Task to carry out: For the entries below, repeat exactly each line starting with the one that contains "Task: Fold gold" and going on through the one that contains "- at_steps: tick", and no others.

Provided entries:
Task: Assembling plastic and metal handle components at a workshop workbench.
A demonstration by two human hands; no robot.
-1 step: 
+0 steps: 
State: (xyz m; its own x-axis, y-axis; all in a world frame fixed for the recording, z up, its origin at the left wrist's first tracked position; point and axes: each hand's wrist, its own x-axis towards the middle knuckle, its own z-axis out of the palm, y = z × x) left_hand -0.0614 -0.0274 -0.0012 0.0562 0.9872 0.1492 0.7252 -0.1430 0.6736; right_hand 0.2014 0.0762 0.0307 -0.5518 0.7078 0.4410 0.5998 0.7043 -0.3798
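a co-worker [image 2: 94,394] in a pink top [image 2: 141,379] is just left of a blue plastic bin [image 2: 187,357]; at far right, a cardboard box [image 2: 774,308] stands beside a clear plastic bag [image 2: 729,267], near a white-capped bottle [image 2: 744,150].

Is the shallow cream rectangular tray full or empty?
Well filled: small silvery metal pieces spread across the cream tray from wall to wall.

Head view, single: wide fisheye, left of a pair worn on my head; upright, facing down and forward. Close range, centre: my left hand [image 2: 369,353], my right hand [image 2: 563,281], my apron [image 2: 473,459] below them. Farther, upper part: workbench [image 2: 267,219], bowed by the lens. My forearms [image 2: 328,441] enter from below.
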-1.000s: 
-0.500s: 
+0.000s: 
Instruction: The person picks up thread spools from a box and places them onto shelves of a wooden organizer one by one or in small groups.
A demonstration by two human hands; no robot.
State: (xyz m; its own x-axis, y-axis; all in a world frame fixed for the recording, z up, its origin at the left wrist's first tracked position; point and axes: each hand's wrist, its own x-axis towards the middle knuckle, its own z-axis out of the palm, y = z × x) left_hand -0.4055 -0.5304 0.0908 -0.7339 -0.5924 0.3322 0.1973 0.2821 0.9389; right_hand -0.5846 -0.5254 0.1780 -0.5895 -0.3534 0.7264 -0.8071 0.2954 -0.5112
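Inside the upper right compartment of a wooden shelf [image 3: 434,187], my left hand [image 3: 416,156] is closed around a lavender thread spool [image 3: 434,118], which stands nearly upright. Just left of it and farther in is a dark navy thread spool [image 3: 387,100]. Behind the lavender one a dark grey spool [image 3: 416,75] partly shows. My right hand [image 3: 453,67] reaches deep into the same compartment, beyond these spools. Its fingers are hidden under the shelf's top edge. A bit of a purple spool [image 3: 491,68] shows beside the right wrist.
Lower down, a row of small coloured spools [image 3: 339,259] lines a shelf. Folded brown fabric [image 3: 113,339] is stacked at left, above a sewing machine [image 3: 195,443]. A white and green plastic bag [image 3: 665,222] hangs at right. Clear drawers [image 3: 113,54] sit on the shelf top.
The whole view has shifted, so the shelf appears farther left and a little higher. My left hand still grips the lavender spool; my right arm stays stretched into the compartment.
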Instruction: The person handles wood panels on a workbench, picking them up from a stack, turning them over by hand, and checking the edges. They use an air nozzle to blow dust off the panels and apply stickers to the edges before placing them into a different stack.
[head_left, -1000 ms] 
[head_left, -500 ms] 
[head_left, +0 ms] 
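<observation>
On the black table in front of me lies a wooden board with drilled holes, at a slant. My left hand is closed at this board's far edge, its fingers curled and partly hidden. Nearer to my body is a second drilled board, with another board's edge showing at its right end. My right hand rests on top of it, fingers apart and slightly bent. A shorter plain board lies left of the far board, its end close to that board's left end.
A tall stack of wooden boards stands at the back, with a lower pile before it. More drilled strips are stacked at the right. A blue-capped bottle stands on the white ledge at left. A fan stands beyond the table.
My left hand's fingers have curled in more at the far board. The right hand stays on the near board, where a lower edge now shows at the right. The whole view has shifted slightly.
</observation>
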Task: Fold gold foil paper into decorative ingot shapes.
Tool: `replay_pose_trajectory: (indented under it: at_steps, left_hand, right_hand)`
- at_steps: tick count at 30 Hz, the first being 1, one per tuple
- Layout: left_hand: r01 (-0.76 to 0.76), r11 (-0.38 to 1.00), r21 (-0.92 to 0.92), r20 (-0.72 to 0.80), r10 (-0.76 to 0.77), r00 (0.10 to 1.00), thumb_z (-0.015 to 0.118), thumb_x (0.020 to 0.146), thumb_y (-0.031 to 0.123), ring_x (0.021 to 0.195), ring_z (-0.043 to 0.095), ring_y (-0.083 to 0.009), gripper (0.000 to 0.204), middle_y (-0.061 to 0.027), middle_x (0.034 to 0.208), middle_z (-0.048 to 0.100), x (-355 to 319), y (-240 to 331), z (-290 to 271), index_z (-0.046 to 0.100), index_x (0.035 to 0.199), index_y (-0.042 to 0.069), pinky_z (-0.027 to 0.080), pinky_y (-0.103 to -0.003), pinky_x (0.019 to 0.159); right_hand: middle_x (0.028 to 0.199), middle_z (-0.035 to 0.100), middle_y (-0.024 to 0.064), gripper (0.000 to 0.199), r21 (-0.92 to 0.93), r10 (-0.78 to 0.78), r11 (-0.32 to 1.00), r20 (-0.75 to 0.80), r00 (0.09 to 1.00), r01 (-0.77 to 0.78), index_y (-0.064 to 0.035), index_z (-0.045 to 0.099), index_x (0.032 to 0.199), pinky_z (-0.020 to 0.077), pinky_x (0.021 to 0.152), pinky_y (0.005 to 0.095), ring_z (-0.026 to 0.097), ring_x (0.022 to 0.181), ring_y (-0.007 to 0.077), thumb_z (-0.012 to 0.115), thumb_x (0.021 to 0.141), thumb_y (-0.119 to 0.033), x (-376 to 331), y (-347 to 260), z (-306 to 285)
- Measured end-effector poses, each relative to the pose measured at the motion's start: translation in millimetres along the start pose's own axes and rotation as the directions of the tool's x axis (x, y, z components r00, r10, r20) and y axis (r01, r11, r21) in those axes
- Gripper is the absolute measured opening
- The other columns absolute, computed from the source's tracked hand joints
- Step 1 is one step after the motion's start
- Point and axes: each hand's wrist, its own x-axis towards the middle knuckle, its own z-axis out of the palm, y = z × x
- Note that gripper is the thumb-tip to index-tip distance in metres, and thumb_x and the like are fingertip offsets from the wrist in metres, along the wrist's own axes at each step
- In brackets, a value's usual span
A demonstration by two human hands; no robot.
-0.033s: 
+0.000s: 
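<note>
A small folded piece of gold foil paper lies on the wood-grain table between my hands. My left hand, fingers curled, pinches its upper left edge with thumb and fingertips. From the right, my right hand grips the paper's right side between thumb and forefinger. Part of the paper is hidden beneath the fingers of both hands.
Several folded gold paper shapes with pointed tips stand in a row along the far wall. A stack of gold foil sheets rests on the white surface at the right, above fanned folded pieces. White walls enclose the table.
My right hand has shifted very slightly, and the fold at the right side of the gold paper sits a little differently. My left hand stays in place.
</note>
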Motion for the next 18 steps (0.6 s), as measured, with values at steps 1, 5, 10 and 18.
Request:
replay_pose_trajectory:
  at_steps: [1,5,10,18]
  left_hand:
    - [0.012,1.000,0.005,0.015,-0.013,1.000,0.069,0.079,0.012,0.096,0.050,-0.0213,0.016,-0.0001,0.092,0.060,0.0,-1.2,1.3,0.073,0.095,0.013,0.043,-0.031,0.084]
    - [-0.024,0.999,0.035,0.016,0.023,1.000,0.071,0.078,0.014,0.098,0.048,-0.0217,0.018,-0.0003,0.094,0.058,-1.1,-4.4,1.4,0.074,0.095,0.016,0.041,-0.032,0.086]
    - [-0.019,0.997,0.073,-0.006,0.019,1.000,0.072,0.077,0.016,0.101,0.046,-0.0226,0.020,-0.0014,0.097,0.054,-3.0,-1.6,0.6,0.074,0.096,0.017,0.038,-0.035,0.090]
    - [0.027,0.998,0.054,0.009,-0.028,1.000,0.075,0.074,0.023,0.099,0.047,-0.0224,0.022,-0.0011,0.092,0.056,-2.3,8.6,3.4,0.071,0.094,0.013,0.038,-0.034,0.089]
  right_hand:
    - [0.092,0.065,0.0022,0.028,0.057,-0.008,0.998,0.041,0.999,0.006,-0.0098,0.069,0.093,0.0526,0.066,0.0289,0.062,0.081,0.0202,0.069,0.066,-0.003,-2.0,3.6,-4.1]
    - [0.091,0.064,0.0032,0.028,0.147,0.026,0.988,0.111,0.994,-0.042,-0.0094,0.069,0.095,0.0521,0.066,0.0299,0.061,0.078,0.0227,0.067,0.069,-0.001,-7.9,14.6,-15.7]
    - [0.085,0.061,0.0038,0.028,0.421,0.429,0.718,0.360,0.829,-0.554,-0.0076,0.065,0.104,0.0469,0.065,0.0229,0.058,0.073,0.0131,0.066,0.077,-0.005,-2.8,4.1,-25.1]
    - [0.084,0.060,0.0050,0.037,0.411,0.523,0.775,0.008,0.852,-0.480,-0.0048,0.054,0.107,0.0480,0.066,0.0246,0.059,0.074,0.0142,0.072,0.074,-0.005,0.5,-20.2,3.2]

Completed exercise:
Task: Fold gold foil paper into decorative ingot shapes.
Tool: `replay_pose_trajectory: (indented under it: at_steps, left_hand, right_hand)`
- at_steps: tick count at 30 Hz, the first being 1, one per tuple

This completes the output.